Hands-On Kubernetes: Abstractions and Core Concepts

Posted Oct 16, 2023 Updated Oct 18, 2023

By Hussam Saifuldeen 16 min read

Since I’m prepairing for the Linux Foundation’s Certified Kubernetes Application Developer (CKAD) exam, I decided to start a blog series about Kubernetes.

In this first post we’ll start with an introduction to Kubernetes, its main features, its architecture and components, and its core abstractions which we’ll explore further in the next parts of this series.

Introduction

Kubernetes, often abbreviated as K8s, was originally developed by Google and is now maintained by the Cloud Native Computing Foundation (CNCF). Kubernetes is a portable, extensible, open source container orchestration platform for managing containerized workloads and services, that facilitates both declarative configuration and automation. It has a large, rapidly growing ecosystem.

While containers provide a portable and isolated environment for applications, managing them at scale can be a complex task. This is where Kubernetes comes in. Kubernetes abstracts away the underlying infrastructure, allowing us to focus on defining how our applications should run. Kubernetes supports various container runtimes, including Docker and OCI-compliant runtimes, making it vendor-agnostic and adaptable to different container technologies.

Kubernetes Core Features

Kubernetes provides a range of features to help manage and orchestrate containers effectively. Some of the core features of Kubernetes include:

Self-Healing Kubernetes automatically replaces failed containers, nodes, or pods, which helps maintain the desired state of our applications without manual intervention.
Horizontal and Vertical Scaling We can scale our applications horizontally by adding or removing replicas and vertically by adjusting the resource requests and limits of containers.
Service Discovery Kubernetes provides a DNS service for dynamically discovering services and routing traffic to containers by their service name.
Automated Load Balancing Kubernetes offers built-in load balancing to distribute incoming traffic across containers, ensuring even distribution and high availability.
Configuration Management Kubernetes supports the declarative configuration of applications using YAML or JSON files, enabling us to define our application’s desired state, which Kubernetes then strives to maintain.
Rolling Updates and Rollbacks Kubernetes supports rolling updates, allowing us to update our applications without downtime by incrementally replacing old containers with new ones. In case of issues, we can easily roll back to a previous versions.
Role-Based Access Control (RBAC) Kubernetes offers RBAC, allowing fine-grained control over who can access and perform actions within a cluster.
Monitoring and Logging Kubernetes can integrate with various monitoring and logging tools to help us collect, analyze, and visualize the performance and health of our applications.
Declarative Configuration Kubernetes uses declarative configuration files (usually written in YAML) to define the desired state of the application and its components. This approach abstracts the details of how to achieve that state, leaving the Kubernetes control plane responsible for making it happen.
Extensibility Kubernetes is highly extensible and allows us to define custom resources and controllers to adapt it to our specific needs.

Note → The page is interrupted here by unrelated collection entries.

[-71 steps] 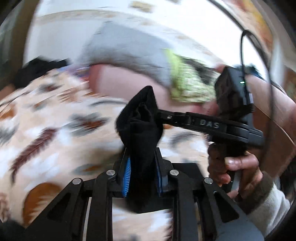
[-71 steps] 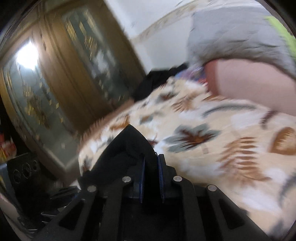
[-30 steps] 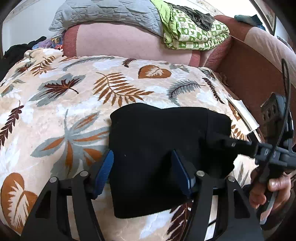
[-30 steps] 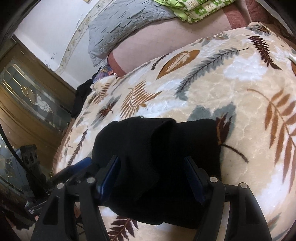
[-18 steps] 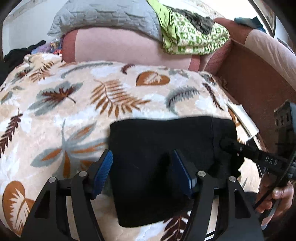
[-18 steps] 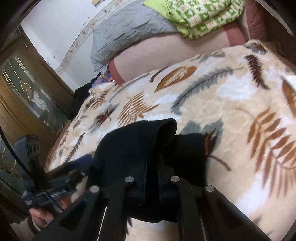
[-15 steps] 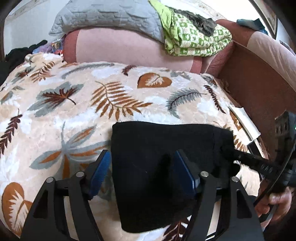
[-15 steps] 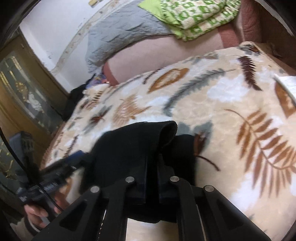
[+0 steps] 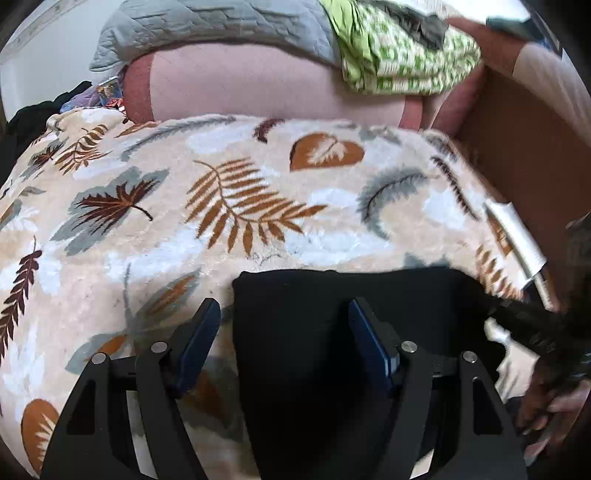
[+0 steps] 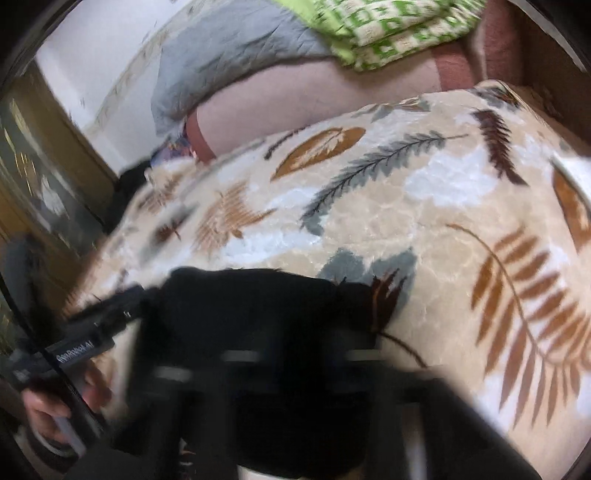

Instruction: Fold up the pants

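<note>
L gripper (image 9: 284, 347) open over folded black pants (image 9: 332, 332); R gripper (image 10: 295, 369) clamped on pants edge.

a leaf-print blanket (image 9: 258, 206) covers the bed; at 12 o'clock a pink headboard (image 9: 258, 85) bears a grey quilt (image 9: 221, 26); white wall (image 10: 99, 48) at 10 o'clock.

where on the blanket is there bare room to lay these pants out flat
Free: the broad stretch of leaf-print blanket between the folded black pants and the pink cushion, running out to the left. Crowded: the near right, where the pants, the right gripper and the brown side wall meet.
</note>
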Demonstrator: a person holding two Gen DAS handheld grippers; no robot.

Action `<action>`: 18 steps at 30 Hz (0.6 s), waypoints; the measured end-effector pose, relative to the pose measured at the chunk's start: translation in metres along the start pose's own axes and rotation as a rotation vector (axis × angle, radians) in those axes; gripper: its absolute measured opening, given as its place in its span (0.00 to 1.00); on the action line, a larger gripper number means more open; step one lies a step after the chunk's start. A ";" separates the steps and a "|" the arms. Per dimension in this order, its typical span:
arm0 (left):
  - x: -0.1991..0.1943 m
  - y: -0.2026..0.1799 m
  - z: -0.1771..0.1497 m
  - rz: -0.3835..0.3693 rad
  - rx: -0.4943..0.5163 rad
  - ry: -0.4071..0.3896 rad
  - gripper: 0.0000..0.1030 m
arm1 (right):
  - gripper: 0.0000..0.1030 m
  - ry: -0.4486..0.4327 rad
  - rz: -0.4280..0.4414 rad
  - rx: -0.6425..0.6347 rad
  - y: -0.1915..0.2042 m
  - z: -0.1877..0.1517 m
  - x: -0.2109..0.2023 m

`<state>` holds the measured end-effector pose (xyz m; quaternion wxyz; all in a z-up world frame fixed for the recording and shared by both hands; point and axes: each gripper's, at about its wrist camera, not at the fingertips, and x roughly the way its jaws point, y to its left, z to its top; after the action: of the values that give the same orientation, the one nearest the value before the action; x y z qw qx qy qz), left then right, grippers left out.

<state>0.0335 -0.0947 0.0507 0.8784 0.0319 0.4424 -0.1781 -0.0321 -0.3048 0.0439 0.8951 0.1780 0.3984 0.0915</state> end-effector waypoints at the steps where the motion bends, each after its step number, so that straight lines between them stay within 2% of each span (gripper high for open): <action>1: 0.004 -0.001 0.000 -0.001 -0.001 0.008 0.70 | 0.07 -0.017 0.001 0.009 -0.002 0.003 -0.002; 4: 0.012 -0.004 -0.005 -0.024 -0.031 0.000 0.73 | 0.07 -0.012 -0.056 0.006 -0.008 0.004 0.003; 8: 0.006 -0.009 -0.010 -0.009 -0.008 -0.014 0.75 | 0.10 -0.011 -0.032 0.020 -0.012 -0.003 0.001; 9: 0.004 -0.007 -0.009 -0.015 -0.014 -0.004 0.75 | 0.15 -0.019 -0.012 0.043 -0.014 -0.003 -0.006; 11: -0.003 -0.002 -0.010 -0.029 -0.033 0.006 0.75 | 0.18 -0.024 0.027 0.056 -0.016 -0.003 -0.023; 12: -0.007 0.000 -0.012 -0.029 -0.041 -0.003 0.75 | 0.25 -0.027 0.029 0.028 -0.013 -0.007 -0.034; 13: -0.012 0.001 -0.014 -0.029 -0.046 -0.015 0.75 | 0.39 -0.030 0.020 0.008 -0.010 -0.011 -0.041; 15: -0.018 0.000 -0.020 -0.030 -0.047 -0.024 0.75 | 0.53 -0.026 0.019 0.010 -0.008 -0.023 -0.049; 17: -0.019 -0.002 -0.027 -0.026 -0.041 -0.021 0.75 | 0.53 -0.006 0.037 0.023 -0.008 -0.032 -0.045; 18: -0.019 -0.004 -0.030 -0.024 -0.038 -0.015 0.75 | 0.49 0.004 0.028 0.015 -0.006 -0.035 -0.041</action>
<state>-0.0011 -0.0862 0.0473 0.8799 0.0087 0.4395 -0.1806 -0.0857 -0.3140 0.0482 0.8916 0.1898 0.3985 0.1015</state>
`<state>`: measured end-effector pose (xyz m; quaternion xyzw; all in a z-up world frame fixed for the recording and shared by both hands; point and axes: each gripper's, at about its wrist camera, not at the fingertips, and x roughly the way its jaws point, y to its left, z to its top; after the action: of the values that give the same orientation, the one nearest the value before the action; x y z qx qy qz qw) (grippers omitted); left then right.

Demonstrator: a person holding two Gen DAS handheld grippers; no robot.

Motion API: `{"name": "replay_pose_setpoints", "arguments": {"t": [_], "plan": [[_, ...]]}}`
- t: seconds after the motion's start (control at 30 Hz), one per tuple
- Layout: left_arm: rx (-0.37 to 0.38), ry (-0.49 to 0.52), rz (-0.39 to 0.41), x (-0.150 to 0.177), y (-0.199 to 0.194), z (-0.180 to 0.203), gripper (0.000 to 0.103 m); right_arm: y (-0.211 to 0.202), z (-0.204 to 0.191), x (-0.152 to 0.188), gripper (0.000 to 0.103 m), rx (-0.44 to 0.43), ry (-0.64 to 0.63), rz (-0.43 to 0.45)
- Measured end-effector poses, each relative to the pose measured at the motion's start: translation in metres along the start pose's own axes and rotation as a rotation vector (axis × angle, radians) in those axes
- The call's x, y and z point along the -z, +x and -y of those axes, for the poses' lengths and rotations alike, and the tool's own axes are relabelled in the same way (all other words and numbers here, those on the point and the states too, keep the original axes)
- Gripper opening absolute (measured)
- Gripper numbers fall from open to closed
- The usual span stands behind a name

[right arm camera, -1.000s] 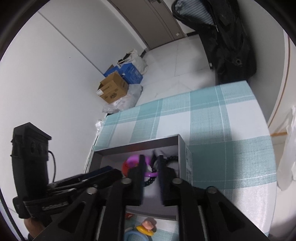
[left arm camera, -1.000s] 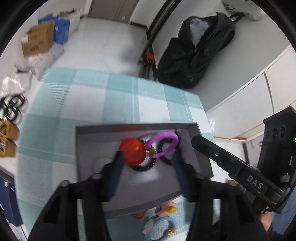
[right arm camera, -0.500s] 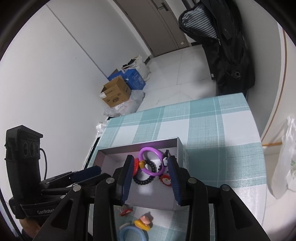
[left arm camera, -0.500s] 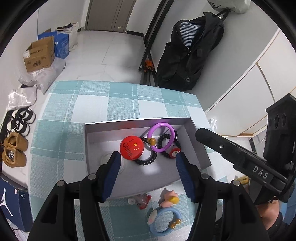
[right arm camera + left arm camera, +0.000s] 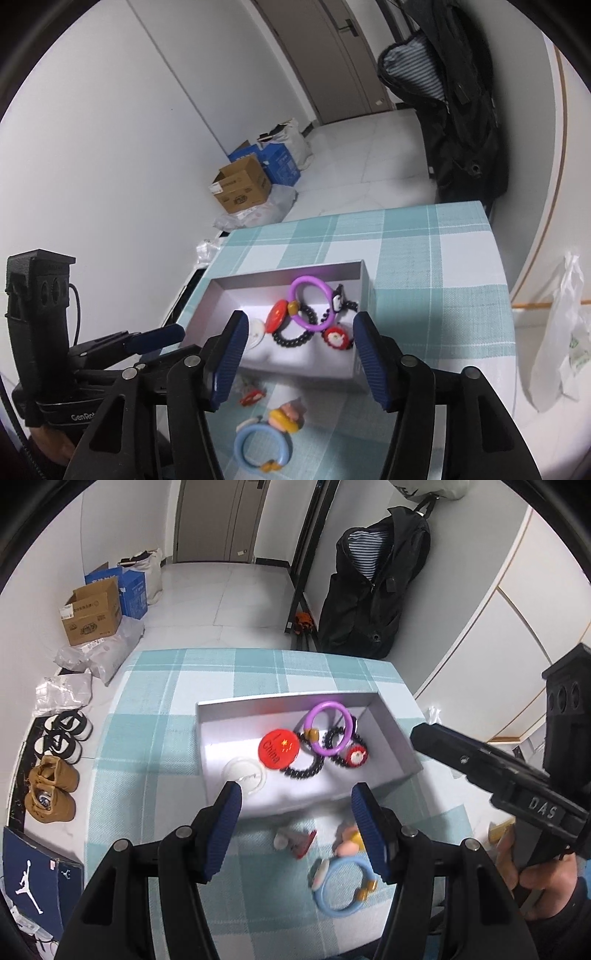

These core features make Kubernetes a powerful platform for container orchestration and application management, suitable for a wide range of deployment scenarios, from simple web applications to complex microservices architectures.

Now let’s break down Kubernetes architecture to understand how it manages to achieve that.

Kubernetes Architecture

A typical Kubernetes cluster consists of a set of nodes, that run containerized applications. The architecture of Kubernetes is designed to provide a highly available and scalable platform for deploying these containerized applications. It consists of various components that work together seamlessly.

Kubernetes components can be further classified to control plane components and worker node components. The following figure demonstrates Kubernetes cluster architecture and its main components.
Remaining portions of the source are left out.